In 1996, Haemonetics made a strategic move into the blood bank service business and created Haemonetics Management Services to manage blood collection agencies. It signed its first agreements with New England Medical Center, a major hospital in Boston, and the Oklahoma Blood Institute. Services included recruitment of donors and collection and distribution of blood components, with the new division receiving a fee for each blood component collected. To attract more donors to the centers, the company made telephone calls to people who had never donated blood before, opened easy-to-reach centers, and decorated the locations in bright, cheery colors with a play area for donors' children.
As part of this new strategy, the company also formed Pacific Blood Services, a 50/50 joint venture with the San Diego Blood Bank, to open apheresis centers in Orange County and other counties surrounding Los Angeles.
During 1997, Haemonetics continued to expand the number of blood centers it owned. In April it acquired the Santa Barbara-based Tri-Counties Blood Bank. That blood bank annually collected and distributed more than 24,000 red cell units and over 3,500 apheresis platelet components in Santa Barbara, San Luis Obispo, Santa Maria, and Salinas, California. In conjunction with Pacific Blood Services, Haemonetics was now able to provide blood products and services from Orange County in southern California to San Mateo in the north. In July, the company purchased Kansas Blood Services, a Topeka-based blood center collecting and distributing some 20,000 units of red cells and over 1,000 apheresis platelet products.
Both of these blood centers were not-for-profit entities, and the proceeds from each sale were distributed to a local foundation, to be used in medical education and research activities. All regulatory licenses owned by the centers transferred to Haemonetics with the purchases, making the company fully licensed to collect and distribute blood components. Through its owned and managed centers, Haemonetics was now a vertically integrated company, providing products and services as the company expressed it, "vein to vein."
While the growth of the service business was undoubtedly important to the company, more significant to the nation's blood supply was FDA approval to market Haemonetics' proprietary technology that made it possible for donors to give two pints of blood at one sitting. FDA gave its approval in 1996 to use the system with people donating their own blood, and then gave clearance in 1997 to use it with voluntary donors at blood banks.

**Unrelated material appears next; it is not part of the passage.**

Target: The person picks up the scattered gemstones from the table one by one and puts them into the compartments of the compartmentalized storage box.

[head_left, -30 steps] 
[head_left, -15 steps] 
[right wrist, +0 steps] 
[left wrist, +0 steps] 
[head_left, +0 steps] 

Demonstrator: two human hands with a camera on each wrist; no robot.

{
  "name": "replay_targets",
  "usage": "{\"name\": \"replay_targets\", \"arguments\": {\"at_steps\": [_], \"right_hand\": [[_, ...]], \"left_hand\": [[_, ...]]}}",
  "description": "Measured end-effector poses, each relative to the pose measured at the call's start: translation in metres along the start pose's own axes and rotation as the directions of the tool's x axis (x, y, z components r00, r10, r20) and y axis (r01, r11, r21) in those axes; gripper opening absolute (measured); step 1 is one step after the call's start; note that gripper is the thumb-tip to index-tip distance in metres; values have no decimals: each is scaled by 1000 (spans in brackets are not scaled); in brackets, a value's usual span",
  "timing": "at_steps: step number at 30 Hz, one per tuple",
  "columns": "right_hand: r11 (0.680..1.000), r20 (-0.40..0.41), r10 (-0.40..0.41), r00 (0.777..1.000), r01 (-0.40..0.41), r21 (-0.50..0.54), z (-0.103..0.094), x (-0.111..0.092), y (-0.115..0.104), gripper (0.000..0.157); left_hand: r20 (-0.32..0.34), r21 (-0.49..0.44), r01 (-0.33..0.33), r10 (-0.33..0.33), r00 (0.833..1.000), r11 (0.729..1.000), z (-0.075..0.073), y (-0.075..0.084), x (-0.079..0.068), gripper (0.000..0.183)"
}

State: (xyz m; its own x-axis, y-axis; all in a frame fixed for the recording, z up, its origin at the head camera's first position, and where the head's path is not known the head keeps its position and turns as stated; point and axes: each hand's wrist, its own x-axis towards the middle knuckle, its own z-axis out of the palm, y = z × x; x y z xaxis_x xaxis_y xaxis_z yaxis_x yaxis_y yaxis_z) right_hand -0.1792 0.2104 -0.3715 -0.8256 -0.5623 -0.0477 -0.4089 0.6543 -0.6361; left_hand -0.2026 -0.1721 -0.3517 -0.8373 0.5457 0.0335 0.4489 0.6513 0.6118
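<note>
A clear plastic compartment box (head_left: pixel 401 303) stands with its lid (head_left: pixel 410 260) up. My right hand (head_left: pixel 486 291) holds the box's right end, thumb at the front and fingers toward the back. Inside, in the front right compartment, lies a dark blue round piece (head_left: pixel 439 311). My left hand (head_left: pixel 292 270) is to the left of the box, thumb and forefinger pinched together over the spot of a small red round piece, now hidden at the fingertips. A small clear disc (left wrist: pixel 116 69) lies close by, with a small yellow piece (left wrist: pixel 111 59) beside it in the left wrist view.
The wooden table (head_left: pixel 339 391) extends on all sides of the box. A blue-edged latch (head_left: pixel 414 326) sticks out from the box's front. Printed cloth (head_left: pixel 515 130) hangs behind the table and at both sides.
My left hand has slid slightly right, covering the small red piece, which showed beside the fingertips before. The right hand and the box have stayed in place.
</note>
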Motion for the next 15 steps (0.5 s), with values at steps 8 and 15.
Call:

Most of the 12 to 13 million units of blood collected by banks in the United States were collected and processed manually. The same held for the approximately 36 million units collected worldwide. Even if used only to collect the blood types in shortest supply, it was a big market. Haemonetics' challenge was to convince cost-conscious hospitals and other users that their systems were cost-effective and less than the additional recruitment and testing expenses needed with the cheaper manual procedure.
Principal Subsidiaries: Kansas Blood Services; Tri-Counties Blood Bank; Haemonetics S.A. International (Switzerland); Haemonetics Scandinavia AB (Sweden); Haemonetics GmbH (Germany); Haemonetics France; Haemonetics U.K. Ltd.; Haemonetics Japan Co., Ltd.; Haemonetics Ventures Corp.; Haemonetics Foreign Sales Corp. (Virgin Island); Haemonetics Services, Inc.; Nayon Associates Corp.; Haemonetics Blood Services and Training Institute; Haemonetics Belgium S.A./N.V.; Haemonetics Italia Srl (80%).
Further Reading:
- Alpert, Bill, "Cash Transfusion?" Barron's, April 29, 1996, p. 18.
- Angrist, Stanley W., "Blood Money," Forbes, June 27, 1988, p. 139.
- "Squeezing Higher Profits from a Pint of Blood," Money, September 1994, p. 65.